Viennale-Tips von Kurt Zechner (SKIP)

Tillsammans (Together)
Herrlich leichtfüßiger Trip des "Fucking Åmål"-Regisseurs Lukas Moodysson in die seltsam-komische Welt einer schwedischen Kommune der 70er: In dieser Zeit vor Internet und Intimrasur kommt hip noch von Hippie, ist Political Correctness das höchste Gut, Fernsehen tabu und Fleisch essen sowieso. Dafür wird viel diskutiert, freie Liebe gemacht, und übers freie Liebe machen diskutiert. Mao, Baader und Meinhof sind die philosophischen Schutzheiligen, und beim Tod General Francos tanzt man vor Freude mit den Kindern Ringelreihen. Als die Schwester eines Kommunarden wegen ihrer Ehekrise mitsamt Kindern aus der bürgerlichen Hölle in die WG flieht, gerät das schön ausdefinierte Universum zwischen VW-Bus und Strickpullover gehörig ins Wanken.

An Zhan (Running Out of Time)
Da sich die Viennale sowohl Takeshi Kitanos cooler neuer Gang-Revue "Brother" als auch Tsui Harks Mega-Kracher "Time And Tide" verweigert, dürften Johnnie Tos Filme wohl die wirksamsten Asia-Rachenputzer des Festivals darstellen. "An Zhan (Running Out of Time)" und auch der zweite Johnny-To-Viennale-Beitrag "Qiang Huo (The Mission)" bieten alles, was den oft anstrengenden Festival-Alltag etwas leichter macht: smarte Killer, harte Triaden-Action und eine Ästhetik, die sich Hollywood für viel Geld nicht kaufen kann.

De Gevangenen van Buñuel (The Prisoners of Buñuel)
Wenn einer der genialsten Freaks der Filmgeschichte die spanische Einschicht zwecks Dreharbeiten überfällt, dann ist das auch knapp 70 Jahre später noch eine spannende Doku wert: Luis Buñuel drehte 1932 nach bestem surrealistischem Wissen und Gewissen eine skandalumwitterte "Dokumentation" über Las Hurdes, in der er dieser bettelarmen Gegend ziemlich willkürlich und ignorant einen abstoßenden Stempel aufdrückte. Der holländische Regisseur Ramon Gieling gibt den heutigen Bewohnern von Las Hurdes die Chance für eine ebenso vergnügliche wie tiefsinnige Rache an der Arroganz der Kunst.
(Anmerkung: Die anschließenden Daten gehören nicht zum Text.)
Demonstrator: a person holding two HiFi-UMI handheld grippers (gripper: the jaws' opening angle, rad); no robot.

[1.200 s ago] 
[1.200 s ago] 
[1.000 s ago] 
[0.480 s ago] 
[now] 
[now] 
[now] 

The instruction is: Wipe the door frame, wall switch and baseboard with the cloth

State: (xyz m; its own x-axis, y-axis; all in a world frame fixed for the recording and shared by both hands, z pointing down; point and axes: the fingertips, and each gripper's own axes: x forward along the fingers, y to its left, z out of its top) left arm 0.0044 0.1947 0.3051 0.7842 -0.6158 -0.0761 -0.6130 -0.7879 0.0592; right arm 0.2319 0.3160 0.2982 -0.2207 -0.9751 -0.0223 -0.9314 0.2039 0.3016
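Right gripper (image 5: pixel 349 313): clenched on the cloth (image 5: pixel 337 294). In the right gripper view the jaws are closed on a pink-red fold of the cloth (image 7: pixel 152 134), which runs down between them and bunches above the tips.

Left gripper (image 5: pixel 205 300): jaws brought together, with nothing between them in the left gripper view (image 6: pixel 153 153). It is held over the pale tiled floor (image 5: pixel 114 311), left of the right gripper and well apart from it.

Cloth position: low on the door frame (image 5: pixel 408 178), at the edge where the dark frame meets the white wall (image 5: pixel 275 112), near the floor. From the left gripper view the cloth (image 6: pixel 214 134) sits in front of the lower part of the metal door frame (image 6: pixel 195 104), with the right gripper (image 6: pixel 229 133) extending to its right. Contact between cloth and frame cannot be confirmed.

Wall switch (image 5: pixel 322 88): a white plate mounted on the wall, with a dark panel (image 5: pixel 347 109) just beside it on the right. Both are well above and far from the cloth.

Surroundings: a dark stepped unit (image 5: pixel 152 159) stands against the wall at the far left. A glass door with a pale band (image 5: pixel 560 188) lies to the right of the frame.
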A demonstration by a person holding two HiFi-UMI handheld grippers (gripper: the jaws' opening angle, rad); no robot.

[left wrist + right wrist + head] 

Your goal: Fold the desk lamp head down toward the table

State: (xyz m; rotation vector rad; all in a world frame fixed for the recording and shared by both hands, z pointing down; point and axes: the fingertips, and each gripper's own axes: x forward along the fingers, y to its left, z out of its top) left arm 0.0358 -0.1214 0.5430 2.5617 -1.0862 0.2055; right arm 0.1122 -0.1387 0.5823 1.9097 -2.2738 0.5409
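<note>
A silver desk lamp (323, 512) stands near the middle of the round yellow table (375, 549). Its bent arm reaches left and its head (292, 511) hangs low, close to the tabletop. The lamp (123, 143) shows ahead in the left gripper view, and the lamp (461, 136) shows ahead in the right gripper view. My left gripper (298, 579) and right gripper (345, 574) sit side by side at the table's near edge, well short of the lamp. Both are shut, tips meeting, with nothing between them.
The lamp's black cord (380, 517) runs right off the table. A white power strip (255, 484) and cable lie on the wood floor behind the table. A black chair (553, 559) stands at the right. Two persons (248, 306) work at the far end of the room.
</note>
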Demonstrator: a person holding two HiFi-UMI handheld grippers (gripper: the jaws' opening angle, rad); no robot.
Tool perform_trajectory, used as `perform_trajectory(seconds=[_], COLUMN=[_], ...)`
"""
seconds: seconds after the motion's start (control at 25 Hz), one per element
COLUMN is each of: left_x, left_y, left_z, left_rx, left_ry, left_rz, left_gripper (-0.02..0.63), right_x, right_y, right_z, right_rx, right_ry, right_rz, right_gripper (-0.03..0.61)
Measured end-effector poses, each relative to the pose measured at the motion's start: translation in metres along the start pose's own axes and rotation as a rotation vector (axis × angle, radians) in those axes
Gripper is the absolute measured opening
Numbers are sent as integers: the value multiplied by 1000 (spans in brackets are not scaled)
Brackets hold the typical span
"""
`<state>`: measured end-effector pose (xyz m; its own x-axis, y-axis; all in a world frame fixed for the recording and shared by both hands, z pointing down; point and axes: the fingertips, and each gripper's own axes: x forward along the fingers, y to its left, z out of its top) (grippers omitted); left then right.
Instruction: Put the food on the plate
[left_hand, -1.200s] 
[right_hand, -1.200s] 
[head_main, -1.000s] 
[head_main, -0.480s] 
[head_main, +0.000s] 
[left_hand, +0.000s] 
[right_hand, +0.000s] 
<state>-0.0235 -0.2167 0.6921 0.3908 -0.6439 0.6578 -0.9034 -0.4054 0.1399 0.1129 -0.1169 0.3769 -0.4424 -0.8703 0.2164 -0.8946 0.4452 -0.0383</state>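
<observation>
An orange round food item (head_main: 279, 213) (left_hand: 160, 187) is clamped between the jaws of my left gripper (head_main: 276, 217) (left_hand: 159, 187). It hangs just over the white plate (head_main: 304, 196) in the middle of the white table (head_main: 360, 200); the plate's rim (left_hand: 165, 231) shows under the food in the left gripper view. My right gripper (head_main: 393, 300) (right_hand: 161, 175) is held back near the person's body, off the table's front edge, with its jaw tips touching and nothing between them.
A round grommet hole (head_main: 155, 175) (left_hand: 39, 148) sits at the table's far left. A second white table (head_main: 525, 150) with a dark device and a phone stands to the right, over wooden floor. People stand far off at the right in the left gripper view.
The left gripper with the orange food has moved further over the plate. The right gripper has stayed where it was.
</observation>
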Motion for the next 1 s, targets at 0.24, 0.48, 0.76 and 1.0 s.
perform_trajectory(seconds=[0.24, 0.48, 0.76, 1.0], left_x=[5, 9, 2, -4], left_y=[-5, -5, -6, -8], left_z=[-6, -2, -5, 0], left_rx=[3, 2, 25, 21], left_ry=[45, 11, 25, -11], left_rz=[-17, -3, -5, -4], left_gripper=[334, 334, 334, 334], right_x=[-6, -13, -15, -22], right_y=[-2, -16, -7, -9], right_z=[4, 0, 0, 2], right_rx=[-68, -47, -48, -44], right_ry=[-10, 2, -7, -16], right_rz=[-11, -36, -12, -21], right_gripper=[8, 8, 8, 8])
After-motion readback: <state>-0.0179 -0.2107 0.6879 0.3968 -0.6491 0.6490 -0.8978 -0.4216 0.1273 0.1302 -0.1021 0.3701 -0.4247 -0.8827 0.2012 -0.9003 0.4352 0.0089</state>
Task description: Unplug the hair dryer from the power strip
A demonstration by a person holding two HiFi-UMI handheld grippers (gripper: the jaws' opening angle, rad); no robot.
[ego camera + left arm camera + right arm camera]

Atarashii Kamisama (The New God)
Fernab der üblich spekulativen Japan-Berichte der diversen TV-Revolvermagazine (z. B. über Automaten mit gebrauchter Damenunterwäsche) gelingt dieser amüsanten Dokumentation trotz ähnlich schrägem Ausgangspunkt ein wirklich ernstzunehmender Blick auf die oft strapazierte "japanische Seele": Ein linker Filmemacher porträtiert eine orientierungslose junge Frau zwischen Identität und Irrsinn, die sich nach mehreren mißglückten Selbstmordversuchen der japanischen Ultrarechten anschloß und seither mit einer Nazi-Punk-Band auftritt. Eine Tour de force durch die nicht immer leicht nachvollziehbaren Befindlichkeiten des modernen Japan.